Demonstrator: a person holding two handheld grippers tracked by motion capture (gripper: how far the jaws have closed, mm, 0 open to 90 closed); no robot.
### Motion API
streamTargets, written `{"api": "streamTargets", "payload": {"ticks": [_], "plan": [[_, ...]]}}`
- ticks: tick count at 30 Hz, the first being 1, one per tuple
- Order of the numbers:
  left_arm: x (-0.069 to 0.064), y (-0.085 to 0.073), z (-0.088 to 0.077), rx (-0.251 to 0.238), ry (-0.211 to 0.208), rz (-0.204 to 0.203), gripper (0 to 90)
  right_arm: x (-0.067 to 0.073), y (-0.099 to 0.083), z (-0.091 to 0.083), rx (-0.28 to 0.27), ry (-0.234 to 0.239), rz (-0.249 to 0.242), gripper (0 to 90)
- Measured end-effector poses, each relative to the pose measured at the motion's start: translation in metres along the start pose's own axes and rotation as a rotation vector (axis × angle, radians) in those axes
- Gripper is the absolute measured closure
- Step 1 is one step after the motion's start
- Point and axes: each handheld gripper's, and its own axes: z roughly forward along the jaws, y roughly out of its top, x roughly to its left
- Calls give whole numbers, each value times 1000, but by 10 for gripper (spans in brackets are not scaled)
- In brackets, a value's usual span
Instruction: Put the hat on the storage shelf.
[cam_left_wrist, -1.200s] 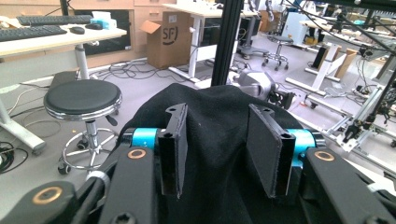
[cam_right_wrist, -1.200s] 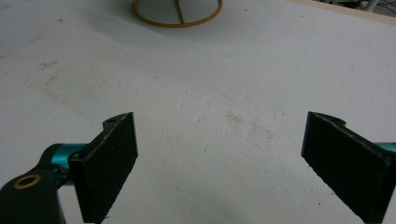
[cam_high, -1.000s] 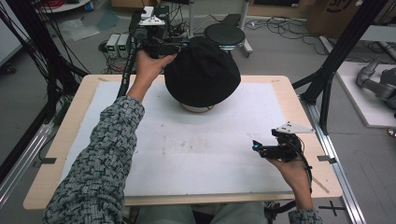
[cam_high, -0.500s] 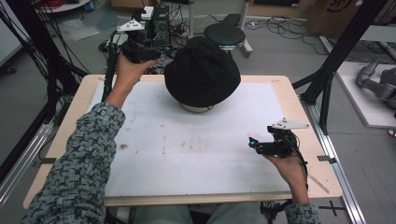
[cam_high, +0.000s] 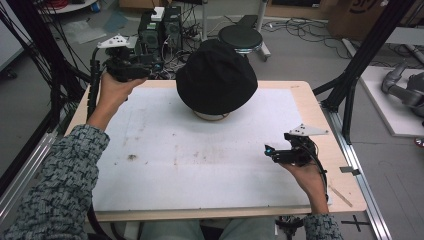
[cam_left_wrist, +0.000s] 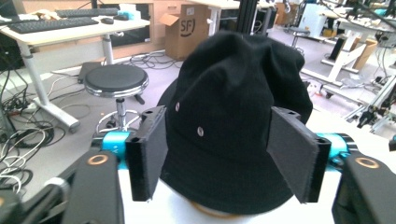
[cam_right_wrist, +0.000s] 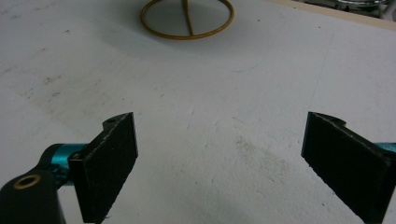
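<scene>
A black bucket hat (cam_high: 216, 75) sits on a stand with a gold wire ring base (cam_high: 212, 117) at the far middle of the white mat (cam_high: 165, 165). My left gripper (cam_high: 149, 67) is held up off the table's far left corner, pointing right at the hat. Its jaws stand open with the hat (cam_left_wrist: 233, 116) framed between them farther off, not touching. My right gripper (cam_high: 271, 152) hovers low over the mat at the right front. It is open with nothing between its fingers (cam_right_wrist: 110, 163), and the ring base (cam_right_wrist: 187, 18) lies ahead of it.
A round black stool (cam_high: 241, 37) and computer boxes with cables (cam_high: 160, 27) stand on the floor behind the table. Black frame posts (cam_high: 350, 90) rise at the right edge. The mat carries some dirt marks (cam_high: 132, 157). The stool (cam_left_wrist: 116, 80) and a cardboard box (cam_left_wrist: 187, 28) lie beyond the hat.
My left gripper has drawn back from the hat's left side, leftward toward the far left corner, and is still open. The right gripper has barely shifted.
</scene>
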Motion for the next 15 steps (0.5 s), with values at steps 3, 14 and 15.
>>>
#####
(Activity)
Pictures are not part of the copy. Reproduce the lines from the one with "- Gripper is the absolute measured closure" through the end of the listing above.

(Written answer)
- Gripper is the absolute measured closure
- Step 1 is one step after the motion's start
- Point and axes: each handheld gripper's, and its own axes: z roughly forward along the jaws, y roughly out of its top, x roughly to its left
- Calls give whole numbers, each value times 1000, but by 10 for gripper (spans in brackets are not scaled)
- In brackets, a value's usual span
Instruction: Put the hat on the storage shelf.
[cam_left_wrist, -1.200s] 
[cam_right_wrist, -1.200s] 
[cam_high, -1.000s] 
[cam_high, -0.500s] 
[cam_high, +0.000s] 
[cam_left_wrist, +0.000s] 
[cam_right_wrist, +0.000s] 
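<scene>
A black bucket hat (cam_high: 216, 75) sits on a stand with a gold wire ring base (cam_high: 212, 117) at the far middle of the white mat (cam_high: 165, 165). My left gripper (cam_high: 149, 67) is held up off the table's far left corner, pointing right at the hat. Its jaws stand open with the hat (cam_left_wrist: 233, 116) framed between them farther off, not touching. My right gripper (cam_high: 271, 152) hovers low over the mat at the right front. It is open with nothing between its fingers (cam_right_wrist: 110, 163), and the ring base (cam_right_wrist: 187, 18) lies ahead of it.
A round black stool (cam_high: 241, 37) and computer boxes with cables (cam_high: 160, 27) stand on the floor behind the table. Black frame posts (cam_high: 350, 90) rise at the right edge. The mat carries some dirt marks (cam_high: 132, 157). The stool (cam_left_wrist: 116, 80) and a cardboard box (cam_left_wrist: 187, 28) lie beyond the hat.
My left gripper has drawn back from the hat's left side, leftward toward the far left corner, and is still open. The right gripper has barely shifted.
</scene>
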Motion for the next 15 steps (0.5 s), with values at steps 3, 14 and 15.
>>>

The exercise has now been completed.